Reproduce the first line of the material below and each line after it, exactly, through the line containing "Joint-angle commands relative", and give nothing more.
________________________
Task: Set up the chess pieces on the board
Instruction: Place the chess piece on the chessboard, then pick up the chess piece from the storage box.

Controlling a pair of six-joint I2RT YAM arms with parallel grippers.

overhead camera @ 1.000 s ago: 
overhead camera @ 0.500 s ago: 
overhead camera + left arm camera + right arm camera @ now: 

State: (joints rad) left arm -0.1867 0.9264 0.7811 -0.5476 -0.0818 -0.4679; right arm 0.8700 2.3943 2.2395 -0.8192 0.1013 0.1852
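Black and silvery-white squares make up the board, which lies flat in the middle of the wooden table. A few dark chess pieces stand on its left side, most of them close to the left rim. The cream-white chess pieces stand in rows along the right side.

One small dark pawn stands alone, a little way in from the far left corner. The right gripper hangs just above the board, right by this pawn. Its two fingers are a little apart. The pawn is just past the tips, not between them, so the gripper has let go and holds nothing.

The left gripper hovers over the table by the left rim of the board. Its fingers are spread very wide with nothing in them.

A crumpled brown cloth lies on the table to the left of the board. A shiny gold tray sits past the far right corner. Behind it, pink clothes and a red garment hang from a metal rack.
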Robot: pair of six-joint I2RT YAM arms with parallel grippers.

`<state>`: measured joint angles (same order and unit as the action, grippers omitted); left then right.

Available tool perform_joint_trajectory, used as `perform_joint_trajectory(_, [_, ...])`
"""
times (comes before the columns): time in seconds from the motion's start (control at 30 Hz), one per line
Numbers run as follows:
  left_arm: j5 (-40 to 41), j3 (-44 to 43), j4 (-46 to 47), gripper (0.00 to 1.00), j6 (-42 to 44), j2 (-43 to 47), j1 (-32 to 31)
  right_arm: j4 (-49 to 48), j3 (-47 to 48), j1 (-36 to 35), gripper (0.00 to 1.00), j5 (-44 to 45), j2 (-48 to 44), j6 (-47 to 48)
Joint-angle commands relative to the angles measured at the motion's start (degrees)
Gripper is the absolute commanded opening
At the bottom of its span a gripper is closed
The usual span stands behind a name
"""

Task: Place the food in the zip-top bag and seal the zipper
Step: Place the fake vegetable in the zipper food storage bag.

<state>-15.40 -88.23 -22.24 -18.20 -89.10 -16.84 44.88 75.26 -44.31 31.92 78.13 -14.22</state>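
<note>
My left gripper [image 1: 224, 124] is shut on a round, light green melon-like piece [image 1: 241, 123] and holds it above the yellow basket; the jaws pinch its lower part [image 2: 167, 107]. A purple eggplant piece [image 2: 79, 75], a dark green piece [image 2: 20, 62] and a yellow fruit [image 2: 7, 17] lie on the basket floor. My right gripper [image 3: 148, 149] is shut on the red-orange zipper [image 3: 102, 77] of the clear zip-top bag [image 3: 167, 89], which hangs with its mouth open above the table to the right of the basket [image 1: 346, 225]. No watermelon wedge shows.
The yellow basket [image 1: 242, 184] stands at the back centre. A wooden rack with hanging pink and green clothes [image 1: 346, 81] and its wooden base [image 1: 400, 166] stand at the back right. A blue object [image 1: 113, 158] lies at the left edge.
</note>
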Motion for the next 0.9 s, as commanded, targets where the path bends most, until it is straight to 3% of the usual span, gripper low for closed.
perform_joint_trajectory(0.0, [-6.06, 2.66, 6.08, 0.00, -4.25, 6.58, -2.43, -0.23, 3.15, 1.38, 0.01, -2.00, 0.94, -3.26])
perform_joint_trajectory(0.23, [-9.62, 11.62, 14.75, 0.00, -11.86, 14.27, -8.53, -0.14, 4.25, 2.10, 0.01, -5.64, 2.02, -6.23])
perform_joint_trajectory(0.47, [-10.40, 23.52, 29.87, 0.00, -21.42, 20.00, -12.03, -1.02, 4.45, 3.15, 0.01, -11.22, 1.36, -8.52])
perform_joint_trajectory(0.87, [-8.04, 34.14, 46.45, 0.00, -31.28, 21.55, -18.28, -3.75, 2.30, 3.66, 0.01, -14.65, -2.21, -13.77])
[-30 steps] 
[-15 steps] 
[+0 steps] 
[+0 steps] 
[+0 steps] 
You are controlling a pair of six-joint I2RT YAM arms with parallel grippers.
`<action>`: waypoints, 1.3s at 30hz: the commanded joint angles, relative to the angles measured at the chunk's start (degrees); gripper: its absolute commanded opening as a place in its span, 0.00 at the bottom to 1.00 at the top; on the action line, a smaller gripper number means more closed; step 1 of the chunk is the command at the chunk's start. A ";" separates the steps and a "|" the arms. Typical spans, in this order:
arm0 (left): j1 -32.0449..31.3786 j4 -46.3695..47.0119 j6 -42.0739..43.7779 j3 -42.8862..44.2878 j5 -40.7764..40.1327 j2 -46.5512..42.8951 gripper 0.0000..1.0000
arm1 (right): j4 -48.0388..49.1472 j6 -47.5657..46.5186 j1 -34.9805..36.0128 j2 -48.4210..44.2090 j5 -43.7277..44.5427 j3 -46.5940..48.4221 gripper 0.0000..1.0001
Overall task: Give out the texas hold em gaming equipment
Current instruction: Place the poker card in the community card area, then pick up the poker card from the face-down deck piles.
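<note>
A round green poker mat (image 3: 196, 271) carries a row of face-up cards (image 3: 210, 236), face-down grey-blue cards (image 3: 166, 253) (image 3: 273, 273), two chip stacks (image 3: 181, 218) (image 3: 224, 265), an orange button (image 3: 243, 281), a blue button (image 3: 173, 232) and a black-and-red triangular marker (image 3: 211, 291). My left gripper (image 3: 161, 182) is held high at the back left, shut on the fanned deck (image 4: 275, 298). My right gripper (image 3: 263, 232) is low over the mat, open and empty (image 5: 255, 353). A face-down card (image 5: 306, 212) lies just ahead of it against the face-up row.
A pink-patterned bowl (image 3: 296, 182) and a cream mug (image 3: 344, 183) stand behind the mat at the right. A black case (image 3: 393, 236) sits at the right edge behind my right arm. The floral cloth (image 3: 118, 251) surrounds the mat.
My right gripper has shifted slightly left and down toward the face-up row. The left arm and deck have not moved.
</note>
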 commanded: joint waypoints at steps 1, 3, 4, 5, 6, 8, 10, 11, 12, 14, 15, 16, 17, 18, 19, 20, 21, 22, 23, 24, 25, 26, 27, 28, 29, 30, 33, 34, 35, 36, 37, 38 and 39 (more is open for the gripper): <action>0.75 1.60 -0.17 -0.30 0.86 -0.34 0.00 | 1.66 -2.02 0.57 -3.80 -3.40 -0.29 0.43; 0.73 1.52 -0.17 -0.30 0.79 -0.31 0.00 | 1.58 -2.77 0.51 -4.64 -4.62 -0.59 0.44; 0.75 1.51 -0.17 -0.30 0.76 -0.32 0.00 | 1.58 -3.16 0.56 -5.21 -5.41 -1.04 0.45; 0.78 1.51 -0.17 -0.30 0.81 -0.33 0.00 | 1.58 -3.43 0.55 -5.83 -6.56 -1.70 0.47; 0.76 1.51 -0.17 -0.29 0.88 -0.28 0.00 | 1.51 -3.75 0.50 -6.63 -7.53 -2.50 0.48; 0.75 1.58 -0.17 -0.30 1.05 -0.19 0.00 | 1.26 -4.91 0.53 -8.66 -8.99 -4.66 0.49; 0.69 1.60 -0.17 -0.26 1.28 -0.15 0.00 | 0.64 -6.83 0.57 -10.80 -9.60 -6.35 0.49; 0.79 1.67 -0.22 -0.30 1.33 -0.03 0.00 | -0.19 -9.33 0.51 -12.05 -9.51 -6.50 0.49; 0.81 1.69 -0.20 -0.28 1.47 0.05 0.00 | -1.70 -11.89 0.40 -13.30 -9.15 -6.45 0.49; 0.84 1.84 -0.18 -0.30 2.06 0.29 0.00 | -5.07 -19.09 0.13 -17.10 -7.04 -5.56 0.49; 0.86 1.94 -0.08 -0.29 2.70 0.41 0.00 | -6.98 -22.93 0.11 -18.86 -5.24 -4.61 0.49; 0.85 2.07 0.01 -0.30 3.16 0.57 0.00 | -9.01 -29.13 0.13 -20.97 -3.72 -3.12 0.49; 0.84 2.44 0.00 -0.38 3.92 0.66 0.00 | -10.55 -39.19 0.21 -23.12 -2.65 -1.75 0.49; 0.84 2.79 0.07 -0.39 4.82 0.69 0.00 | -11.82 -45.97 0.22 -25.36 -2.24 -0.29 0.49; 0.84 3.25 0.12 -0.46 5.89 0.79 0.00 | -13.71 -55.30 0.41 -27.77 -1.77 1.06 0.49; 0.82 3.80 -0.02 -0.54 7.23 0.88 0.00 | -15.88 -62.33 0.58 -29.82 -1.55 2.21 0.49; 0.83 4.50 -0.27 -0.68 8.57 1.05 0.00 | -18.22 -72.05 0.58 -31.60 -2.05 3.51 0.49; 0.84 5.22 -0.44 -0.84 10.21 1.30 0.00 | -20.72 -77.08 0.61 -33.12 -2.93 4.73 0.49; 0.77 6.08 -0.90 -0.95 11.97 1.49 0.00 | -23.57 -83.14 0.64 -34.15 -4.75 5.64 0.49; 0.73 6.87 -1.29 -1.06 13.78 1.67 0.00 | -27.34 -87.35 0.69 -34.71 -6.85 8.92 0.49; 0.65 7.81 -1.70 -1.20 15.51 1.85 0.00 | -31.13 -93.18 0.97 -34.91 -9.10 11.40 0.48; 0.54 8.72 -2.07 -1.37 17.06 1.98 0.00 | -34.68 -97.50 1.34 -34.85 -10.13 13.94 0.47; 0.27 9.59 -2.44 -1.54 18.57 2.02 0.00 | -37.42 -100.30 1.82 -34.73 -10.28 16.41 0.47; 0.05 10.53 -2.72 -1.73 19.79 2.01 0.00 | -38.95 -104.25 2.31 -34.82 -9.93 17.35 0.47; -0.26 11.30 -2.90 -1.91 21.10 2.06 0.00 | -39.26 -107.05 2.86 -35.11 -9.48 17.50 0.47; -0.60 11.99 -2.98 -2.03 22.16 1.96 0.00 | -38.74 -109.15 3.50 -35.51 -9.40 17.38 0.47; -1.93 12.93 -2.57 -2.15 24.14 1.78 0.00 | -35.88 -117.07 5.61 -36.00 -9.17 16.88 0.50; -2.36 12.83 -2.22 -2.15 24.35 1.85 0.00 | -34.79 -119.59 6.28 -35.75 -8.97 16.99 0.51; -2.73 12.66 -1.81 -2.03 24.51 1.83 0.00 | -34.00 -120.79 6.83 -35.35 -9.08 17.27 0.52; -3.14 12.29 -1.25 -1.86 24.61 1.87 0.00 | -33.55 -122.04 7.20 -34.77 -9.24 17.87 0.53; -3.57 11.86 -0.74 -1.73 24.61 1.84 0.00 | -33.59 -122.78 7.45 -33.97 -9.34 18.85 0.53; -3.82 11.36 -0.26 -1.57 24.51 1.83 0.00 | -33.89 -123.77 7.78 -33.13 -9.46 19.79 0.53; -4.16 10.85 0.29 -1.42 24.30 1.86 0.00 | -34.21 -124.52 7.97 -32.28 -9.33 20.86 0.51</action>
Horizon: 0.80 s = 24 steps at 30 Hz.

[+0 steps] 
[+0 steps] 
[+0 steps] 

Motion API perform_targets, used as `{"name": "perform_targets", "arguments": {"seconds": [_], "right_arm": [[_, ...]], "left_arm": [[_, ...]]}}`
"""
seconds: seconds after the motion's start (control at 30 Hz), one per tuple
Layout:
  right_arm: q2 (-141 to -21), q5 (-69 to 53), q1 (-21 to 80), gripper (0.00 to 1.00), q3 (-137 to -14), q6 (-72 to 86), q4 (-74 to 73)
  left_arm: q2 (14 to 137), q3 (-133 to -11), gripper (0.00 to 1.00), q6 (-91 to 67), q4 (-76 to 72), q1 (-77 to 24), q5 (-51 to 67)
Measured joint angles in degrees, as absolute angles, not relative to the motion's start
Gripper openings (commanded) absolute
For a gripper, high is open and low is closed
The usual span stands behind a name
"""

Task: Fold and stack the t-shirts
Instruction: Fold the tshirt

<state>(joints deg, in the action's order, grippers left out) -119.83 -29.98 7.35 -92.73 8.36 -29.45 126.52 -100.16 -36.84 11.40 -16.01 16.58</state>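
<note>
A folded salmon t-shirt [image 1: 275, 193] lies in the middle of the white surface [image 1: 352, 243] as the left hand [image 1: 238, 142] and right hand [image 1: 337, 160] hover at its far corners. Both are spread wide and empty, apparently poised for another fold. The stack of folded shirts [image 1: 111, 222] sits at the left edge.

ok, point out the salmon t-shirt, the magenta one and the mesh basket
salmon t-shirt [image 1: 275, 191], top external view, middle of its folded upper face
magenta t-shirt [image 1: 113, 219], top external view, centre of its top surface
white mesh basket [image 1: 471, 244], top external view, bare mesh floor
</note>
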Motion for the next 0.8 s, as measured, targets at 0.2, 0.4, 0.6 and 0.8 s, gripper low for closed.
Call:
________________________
(ANSWER TO THE EXERCISE):
Task: Set up the chess pieces on the board
Instruction: Place the chess piece on the chessboard, then pick up the chess piece from the storage box.

Controlling a pair of six-joint I2RT YAM arms with parallel grippers.

overhead camera @ 1.000 s ago: 
overhead camera @ 0.500 s ago: 
overhead camera + left arm camera + right arm camera @ now: 

State: (joints rad) left arm -0.1867 0.9264 0.7811 -0.5476 -0.0818 -0.4679; right arm 0.8700 2.3943 2.2395 -0.8192 0.1013 0.1852
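Black and silvery-white squares make up the board, which lies flat in the middle of the wooden table. A few dark chess pieces stand on its left side, most of them close to the left rim. The cream-white chess pieces stand in rows along the right side.

One small dark pawn stands alone, a little way in from the far left corner. The right gripper hangs just above the board, right by this pawn. Its two fingers are a little apart. The pawn is just past the tips, not between them, so the gripper has let go and holds nothing.

The left gripper hovers over the table by the left rim of the board. Its fingers are spread very wide with nothing in them.

A crumpled brown cloth lies on the table to the left of the board. A shiny gold tray sits past the far right corner. Behind it, pink clothes and a red garment hang from a metal rack.
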Robot: pair of six-joint I2RT YAM arms with parallel grippers.

`<state>`: measured joint angles (same order and unit as the action, grippers omitted); left then right.

Available tool perform_joint_trajectory, used as `perform_joint_trajectory(_, [_, ...])`
"""
times (comes before the columns): time in seconds from the motion's start (control at 30 Hz), one per line
Numbers run as follows:
  left_arm: j5 (-40 to 41), j3 (-44 to 43), j4 (-46 to 47), gripper (0.00 to 1.00), j6 (-42 to 44), j2 (-43 to 47), j1 (-32 to 31)
  right_arm: j4 (-49 to 48), j3 (-47 to 48), j1 (-36 to 35), gripper (0.00 to 1.00), j5 (-44 to 45), j2 (-48 to 44), j6 (-47 to 48)
Joint-angle commands relative to the angles measured at the motion's start (degrees)

Nothing else is required to complete this exercise.